(EXERCISE): Within the records, which lines hold the string "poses"? Report each one by copying it.

Collection entries
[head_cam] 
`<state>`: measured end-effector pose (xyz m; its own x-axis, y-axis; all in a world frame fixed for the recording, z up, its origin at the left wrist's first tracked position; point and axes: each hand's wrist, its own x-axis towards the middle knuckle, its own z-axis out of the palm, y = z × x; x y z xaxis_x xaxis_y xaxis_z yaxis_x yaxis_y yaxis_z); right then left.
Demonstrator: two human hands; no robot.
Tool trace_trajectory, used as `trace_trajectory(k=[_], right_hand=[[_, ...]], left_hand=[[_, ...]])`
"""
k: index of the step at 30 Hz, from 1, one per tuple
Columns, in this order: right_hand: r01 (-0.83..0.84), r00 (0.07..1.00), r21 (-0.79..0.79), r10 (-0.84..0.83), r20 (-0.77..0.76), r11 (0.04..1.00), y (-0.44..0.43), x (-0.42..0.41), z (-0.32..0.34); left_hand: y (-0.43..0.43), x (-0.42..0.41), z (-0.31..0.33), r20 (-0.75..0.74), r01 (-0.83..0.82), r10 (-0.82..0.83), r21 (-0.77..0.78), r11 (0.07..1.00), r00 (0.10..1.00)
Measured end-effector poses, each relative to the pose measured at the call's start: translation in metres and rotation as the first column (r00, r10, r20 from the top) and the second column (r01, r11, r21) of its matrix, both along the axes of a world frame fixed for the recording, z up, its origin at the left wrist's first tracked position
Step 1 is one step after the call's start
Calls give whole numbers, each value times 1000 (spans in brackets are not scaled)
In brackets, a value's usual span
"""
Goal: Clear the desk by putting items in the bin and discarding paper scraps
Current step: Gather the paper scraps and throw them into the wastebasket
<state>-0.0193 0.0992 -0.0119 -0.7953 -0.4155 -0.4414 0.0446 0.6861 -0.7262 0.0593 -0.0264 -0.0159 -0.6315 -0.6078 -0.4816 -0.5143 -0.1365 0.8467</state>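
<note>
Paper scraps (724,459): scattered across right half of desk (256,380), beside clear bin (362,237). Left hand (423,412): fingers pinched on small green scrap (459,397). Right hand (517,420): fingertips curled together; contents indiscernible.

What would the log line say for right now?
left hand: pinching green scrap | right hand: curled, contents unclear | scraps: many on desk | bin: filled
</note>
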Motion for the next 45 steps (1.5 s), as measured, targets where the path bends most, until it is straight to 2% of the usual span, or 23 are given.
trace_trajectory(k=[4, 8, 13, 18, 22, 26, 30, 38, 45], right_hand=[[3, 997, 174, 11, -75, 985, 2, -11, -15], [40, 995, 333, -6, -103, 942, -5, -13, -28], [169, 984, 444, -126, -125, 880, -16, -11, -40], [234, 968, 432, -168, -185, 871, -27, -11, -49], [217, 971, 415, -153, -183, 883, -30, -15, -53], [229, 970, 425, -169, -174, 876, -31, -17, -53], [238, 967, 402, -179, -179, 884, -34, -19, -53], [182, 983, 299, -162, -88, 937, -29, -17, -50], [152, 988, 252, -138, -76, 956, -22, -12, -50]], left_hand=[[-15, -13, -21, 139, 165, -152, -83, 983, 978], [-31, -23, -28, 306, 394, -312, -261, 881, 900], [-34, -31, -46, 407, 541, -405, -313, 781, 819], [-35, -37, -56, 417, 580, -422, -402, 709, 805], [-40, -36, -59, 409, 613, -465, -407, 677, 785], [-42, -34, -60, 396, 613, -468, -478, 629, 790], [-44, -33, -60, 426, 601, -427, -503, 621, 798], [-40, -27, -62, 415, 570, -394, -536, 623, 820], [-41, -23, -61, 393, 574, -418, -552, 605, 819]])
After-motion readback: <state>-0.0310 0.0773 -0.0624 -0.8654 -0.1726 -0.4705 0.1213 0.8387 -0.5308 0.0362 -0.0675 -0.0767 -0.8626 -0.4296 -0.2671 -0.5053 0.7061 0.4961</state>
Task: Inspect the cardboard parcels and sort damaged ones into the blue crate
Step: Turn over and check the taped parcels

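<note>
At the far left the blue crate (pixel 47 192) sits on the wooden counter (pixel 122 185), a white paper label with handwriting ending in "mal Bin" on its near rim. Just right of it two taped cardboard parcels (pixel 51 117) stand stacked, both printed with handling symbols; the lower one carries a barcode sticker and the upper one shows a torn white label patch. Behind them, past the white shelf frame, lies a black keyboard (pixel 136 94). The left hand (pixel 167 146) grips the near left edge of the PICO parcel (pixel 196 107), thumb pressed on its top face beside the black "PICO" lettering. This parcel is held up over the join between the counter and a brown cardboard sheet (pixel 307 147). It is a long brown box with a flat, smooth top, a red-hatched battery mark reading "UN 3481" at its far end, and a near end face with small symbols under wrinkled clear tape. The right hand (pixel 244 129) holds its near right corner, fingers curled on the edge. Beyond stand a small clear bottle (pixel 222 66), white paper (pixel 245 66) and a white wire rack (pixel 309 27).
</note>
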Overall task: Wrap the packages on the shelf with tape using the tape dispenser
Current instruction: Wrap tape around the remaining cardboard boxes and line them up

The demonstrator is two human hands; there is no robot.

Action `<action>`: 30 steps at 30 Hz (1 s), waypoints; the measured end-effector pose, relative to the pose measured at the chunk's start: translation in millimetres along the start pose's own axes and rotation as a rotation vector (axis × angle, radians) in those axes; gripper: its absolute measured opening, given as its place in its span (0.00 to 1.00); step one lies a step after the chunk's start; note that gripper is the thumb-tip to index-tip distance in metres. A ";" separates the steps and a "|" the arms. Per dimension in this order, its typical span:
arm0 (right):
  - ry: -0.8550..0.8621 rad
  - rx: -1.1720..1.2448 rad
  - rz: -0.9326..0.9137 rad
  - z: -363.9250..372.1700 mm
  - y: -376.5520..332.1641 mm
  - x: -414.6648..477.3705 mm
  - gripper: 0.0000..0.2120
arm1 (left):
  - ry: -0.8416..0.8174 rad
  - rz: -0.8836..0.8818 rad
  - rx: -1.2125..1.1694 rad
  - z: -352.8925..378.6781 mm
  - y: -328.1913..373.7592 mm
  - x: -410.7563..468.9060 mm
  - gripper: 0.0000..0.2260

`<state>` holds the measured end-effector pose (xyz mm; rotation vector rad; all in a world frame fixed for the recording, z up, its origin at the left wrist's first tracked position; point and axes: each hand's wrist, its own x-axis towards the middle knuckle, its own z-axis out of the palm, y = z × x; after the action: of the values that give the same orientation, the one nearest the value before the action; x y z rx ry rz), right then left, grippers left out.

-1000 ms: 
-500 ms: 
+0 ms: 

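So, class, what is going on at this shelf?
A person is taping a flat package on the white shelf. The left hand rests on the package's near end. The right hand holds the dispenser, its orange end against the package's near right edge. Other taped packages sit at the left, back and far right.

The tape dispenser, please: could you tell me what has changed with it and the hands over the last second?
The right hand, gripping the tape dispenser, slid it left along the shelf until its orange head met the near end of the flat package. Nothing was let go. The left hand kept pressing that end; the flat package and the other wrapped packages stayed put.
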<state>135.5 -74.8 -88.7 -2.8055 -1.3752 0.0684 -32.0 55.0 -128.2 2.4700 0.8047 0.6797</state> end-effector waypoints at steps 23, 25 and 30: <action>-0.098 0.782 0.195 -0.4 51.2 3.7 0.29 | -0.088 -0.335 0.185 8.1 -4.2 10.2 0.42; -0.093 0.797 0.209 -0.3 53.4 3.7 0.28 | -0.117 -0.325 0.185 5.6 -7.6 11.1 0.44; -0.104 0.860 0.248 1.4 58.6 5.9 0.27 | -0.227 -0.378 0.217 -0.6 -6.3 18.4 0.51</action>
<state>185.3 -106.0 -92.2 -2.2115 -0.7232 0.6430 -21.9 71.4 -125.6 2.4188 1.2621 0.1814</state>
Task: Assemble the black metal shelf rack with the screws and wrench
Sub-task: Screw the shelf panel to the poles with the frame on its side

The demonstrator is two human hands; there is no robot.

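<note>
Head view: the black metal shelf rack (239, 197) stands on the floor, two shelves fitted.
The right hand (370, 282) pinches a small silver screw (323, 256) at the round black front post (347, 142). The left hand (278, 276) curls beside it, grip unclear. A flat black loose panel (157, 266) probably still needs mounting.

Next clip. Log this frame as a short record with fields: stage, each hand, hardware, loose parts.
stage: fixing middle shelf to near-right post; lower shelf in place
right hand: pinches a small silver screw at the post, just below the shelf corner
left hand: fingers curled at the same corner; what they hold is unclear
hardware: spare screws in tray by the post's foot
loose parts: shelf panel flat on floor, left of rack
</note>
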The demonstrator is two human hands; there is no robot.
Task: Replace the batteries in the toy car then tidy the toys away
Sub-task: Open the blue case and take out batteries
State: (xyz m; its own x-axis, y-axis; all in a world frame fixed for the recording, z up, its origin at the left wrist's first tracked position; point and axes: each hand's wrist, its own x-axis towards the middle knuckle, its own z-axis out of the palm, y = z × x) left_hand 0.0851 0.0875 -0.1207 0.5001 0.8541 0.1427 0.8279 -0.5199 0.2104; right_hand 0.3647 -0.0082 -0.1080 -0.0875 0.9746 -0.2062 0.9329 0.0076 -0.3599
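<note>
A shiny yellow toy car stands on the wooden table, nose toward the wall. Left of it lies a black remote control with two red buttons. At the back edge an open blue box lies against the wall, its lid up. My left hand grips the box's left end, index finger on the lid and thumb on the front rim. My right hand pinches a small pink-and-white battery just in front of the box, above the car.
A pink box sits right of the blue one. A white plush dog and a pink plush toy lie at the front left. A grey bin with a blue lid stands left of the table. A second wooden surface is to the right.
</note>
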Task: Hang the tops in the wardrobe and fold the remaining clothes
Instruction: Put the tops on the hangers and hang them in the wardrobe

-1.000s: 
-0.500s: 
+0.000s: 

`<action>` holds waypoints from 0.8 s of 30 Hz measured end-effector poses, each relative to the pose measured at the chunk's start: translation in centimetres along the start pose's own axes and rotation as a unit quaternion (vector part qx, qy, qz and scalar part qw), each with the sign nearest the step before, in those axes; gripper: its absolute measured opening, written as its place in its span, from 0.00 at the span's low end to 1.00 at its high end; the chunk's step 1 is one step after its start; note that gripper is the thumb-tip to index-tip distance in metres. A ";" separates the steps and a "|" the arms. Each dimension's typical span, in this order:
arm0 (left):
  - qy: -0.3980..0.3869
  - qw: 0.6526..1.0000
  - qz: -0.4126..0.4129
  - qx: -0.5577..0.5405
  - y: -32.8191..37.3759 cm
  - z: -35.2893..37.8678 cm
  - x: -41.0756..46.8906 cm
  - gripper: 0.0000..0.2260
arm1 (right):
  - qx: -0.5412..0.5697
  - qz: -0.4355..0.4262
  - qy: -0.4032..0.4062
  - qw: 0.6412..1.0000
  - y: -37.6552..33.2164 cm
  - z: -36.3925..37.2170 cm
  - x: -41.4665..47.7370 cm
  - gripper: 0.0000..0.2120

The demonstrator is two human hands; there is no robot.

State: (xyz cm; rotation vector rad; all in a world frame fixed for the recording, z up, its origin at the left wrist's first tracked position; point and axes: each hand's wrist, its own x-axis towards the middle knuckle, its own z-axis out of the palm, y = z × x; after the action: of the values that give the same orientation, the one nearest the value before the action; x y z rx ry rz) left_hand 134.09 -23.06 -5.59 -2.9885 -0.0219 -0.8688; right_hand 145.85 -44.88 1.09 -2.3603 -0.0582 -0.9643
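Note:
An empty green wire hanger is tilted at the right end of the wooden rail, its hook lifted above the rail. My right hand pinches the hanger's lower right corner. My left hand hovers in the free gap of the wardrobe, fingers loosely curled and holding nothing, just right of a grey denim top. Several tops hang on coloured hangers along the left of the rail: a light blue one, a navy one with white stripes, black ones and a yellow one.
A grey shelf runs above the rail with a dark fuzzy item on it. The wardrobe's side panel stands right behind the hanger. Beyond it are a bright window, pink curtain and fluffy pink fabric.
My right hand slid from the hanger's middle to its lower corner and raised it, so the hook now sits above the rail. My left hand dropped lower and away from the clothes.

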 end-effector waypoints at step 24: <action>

(THE ANSWER):
Measured end-effector poses, each relative to the pose measured at the call's start: translation in metres and rotation as the first column (r00, r10, r20 from the top) and the second column (r01, r11, r21) of its matrix, both along the axes of a world frame fixed for the recording, z up, its origin at the left wrist's first tracked position
`<action>` holds waypoints from 0.8 s of 30 Hz measured end-effector poses, each relative to the pose measured at the chunk's start: translation in centimetres along the start pose's own axes and rotation as a unit quaternion (vector part qx, qy, qz and scalar part qw), each with the sign nearest the step before, in those axes; gripper: its absolute measured opening, written as its place in its span, from 0.00 at the span's low end to 1.00 at its high end; the chunk's step 1 is one step after its start; note that gripper is the thumb-tip to index-tip distance in metres. A ";" separates the steps and a "|" the arms. Each dimension's typical span, in this order:

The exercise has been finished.